Alex cerró los ojos y le dio un cariñoso beso en los labios. Luego le besó la mejilla, el cuello y volvió a descansar la frente en aquel hueco que parecía hecho sólo para él. Irene creía que iba a levantarla en brazos para apartarla, pero entonces sintió que le deslizaba la mano por dentro de sus pantalones. No sabía qué hacer. Como cualquier chica inglesa que se preciara, había visto las esculturas de los museos, y un par de amigas ya casadas le habían contado intimidades, pero al sentir su erección bajo los dedos se quedó helada. Y al mismo tiempo se derritió por dentro.

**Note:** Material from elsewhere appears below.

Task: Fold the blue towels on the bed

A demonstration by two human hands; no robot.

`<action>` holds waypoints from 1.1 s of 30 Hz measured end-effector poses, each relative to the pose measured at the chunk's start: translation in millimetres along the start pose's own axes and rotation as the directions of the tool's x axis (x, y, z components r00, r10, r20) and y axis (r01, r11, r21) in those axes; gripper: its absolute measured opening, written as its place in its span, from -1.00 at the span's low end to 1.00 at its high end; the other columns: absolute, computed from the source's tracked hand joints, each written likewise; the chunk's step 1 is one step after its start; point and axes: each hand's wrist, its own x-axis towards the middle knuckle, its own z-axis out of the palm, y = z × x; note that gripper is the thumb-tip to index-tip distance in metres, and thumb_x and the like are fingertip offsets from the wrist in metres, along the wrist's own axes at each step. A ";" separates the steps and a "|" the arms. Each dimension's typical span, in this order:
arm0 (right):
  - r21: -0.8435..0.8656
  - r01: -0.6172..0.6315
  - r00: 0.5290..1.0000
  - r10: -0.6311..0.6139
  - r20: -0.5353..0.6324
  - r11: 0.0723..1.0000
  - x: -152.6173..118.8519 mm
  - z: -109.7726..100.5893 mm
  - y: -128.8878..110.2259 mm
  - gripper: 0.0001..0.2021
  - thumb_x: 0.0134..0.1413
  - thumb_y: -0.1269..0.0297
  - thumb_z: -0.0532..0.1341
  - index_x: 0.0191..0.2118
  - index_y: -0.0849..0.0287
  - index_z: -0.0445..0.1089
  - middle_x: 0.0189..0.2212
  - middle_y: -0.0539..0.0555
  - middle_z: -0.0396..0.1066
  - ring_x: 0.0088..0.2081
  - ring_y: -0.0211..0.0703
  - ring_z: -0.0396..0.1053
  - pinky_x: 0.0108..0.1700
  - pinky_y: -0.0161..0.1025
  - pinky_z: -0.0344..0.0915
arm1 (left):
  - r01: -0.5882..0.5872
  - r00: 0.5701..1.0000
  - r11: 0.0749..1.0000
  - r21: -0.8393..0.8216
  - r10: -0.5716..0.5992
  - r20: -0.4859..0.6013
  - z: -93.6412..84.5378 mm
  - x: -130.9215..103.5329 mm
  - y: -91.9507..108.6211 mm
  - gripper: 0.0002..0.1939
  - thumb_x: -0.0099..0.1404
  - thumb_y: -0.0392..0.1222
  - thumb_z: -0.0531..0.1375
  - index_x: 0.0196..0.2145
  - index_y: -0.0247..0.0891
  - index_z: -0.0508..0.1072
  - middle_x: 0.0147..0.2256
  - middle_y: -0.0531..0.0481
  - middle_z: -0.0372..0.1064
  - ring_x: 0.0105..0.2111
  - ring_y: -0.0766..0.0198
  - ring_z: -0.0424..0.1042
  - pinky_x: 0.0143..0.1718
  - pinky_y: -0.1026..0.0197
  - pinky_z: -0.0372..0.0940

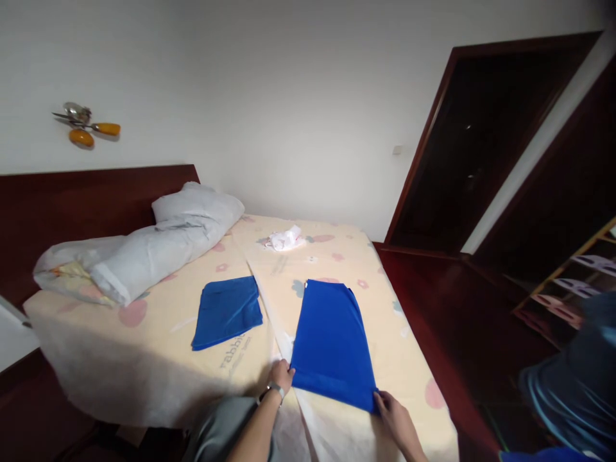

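A bright blue cloth [332, 340] lies flat on the bed, its near edge toward me. My left hand [282, 376], with a watch on the wrist, pinches the near left corner of this cloth. At the near right corner, the fingers of my right hand [392, 414] are closed on the fabric. To the left, a second, darker blue cloth [228, 310] rests folded into a rough rectangle, touched by neither hand.
A patterned sheet covers the bed [356, 253]. Farther back sit a crumpled white cloth [285, 239] and a bundled white quilt [163, 247]. At the right are a shoe rack [568, 276] and a person's dark blue clothing [572, 378].
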 end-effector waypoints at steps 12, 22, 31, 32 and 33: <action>0.040 -0.226 0.974 0.225 0.029 0.973 11.2 -3.2 -16.0 -0.56 0.01 -0.23 0.05 -0.36 0.05 0.39 -0.31 0.18 0.59 -0.24 0.10 0.54 -0.21 -0.12 0.36 | 0.137 0.990 0.923 -0.359 -0.133 0.034 14.5 11.4 -3.6 -0.68 0.19 -0.14 0.32 -0.19 -0.23 0.28 -0.25 -0.02 0.49 -0.37 0.31 0.51 -0.42 0.36 0.26; 0.201 -0.126 0.992 0.129 -0.002 0.971 8.9 0.1 -2.0 -0.69 0.06 -0.09 -0.01 -0.25 0.03 0.16 -0.50 0.01 0.48 -0.45 -0.08 0.47 -0.31 -0.22 0.31 | 0.084 0.991 0.933 -0.350 -0.042 0.126 10.1 -1.5 -5.8 -0.69 0.28 -0.35 0.14 -0.04 -0.15 0.21 -0.46 0.14 0.33 -0.54 0.35 0.39 -0.48 0.33 0.23; -0.159 0.268 0.955 -0.284 -0.086 0.950 -20.4 -5.8 -1.4 -0.64 0.13 0.16 0.01 -0.05 0.12 0.42 0.01 0.24 0.36 -0.04 0.07 0.39 0.05 -0.03 0.31 | -0.388 0.922 0.920 0.050 0.386 0.045 -16.2 -27.2 -14.2 -0.65 0.09 -0.40 0.19 -0.15 -0.12 0.44 -0.08 -0.02 0.34 -0.07 0.22 0.34 -0.02 0.26 0.22; -0.160 0.331 0.939 -0.341 -0.038 0.930 -22.4 -7.2 -0.4 -0.63 0.08 0.20 0.06 -0.02 0.10 0.43 0.06 0.22 0.35 0.02 0.08 0.36 0.10 -0.02 0.29 | -0.445 0.894 0.893 0.063 0.439 0.092 -18.6 -28.7 -14.7 -0.58 0.03 -0.39 0.24 -0.13 -0.07 0.45 -0.05 0.00 0.33 -0.04 0.18 0.32 0.01 0.24 0.22; -0.143 0.386 0.922 -0.388 0.012 0.912 -23.6 -8.3 1.2 -0.60 0.03 0.23 0.10 0.01 0.08 0.43 0.08 0.18 0.35 0.06 0.08 0.34 0.13 -0.02 0.27 | -0.488 0.869 0.870 0.077 0.475 0.139 -20.1 -29.9 -14.7 -0.50 -0.03 -0.38 0.27 -0.10 -0.03 0.45 -0.03 0.01 0.33 -0.01 0.14 0.30 0.03 0.21 0.21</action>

Él seguía rodeándole la muñeca, pero entonces la soltó y colocó los dedos encima de los suyos para guiar sus movimientos. La respiración se le fue acelerando, e Irene podía sentir las inhalaciones junto a su oído. Seguía besándole el cuello, mientras la mano que tenía en su cintura se aferraba a ella con tanta fuerza que seguro que le quedarían unas pequeñas marcas. Jamás se había sentido tan poderosa, tan deseada. Los dedos de Alex abandonaron los suyos y la dejó a su albedrío. Irene no estuvo ni tentada de apartarse; el sexo de Alex temblaba bajo sus caricias y él estaba completamente rendido a sus pies. Buscando, necesitando hacer algo más, Irene levantó un poco la cabeza y besó a Alex en la garganta, justo debajo de la barbilla, y ese beso fue la chispa que faltaba para que toda la pasión estallara. Rápido como un rayo, él le sacó la mano de dentro de los pantalones, se abrazó a ella con fuerza y le dio un beso rendido y emocionado. Sus caderas no dejaron de moverse hasta pasado un rato y luego, mientras las olas de deseo abandonaban por fin su cuerpo, la besó.
El carruaje se detuvo.
Alex la levantó de encima de su regazo y la colocó con cuidado a su lado. Sin mirarla a los ojos, se colocó la camisa por encima del pantalón, tapando así las pruebas de su pérdida de control. Irene tampoco se veía capaz de mirarle. Seguro que si sus ojos se encontraban él vería que ella le había mentido al decirle que ya no sentía lo mismo que cinco años atrás.
—¿Estás bien? —le preguntó Alex.
Irene afirmó con la cabeza sin decir nada.
—No debería haber permitido que las cosas llegaran tan lejos. Te pido perdón.
Esas palabras consiguieron que ella se atreviera a mirarle.
—No tienes que pedir me perdón. He sido yo quien ha insistido.
—Ya, pero no tendría que haberte hecho caso —afirmó él, guardando el pañuelo con el que había intentado asearse un poco. —Se supone que un hombre de mi experiencia no debería comportarse como un chico de quince años.
—¿Te arrepientes? —preguntó Irene antes de poder morderse la lengua.
Él la miró a los ojos y con esa mirada trató de entregarle otro pedazo de su alma. Pasados unos segundos, respondió:
—No. Jamás podría arrepentirme de haber estado contigo —dijo mientras cogía la cinta malva que se había caído del pelo de Irene y la guardaba en el bolsillo sin que ella lo viera.
—Yo tampoco —confesó la muchacha, regalándole una sonrisa.
Y, de repente, todo pareció menos grave.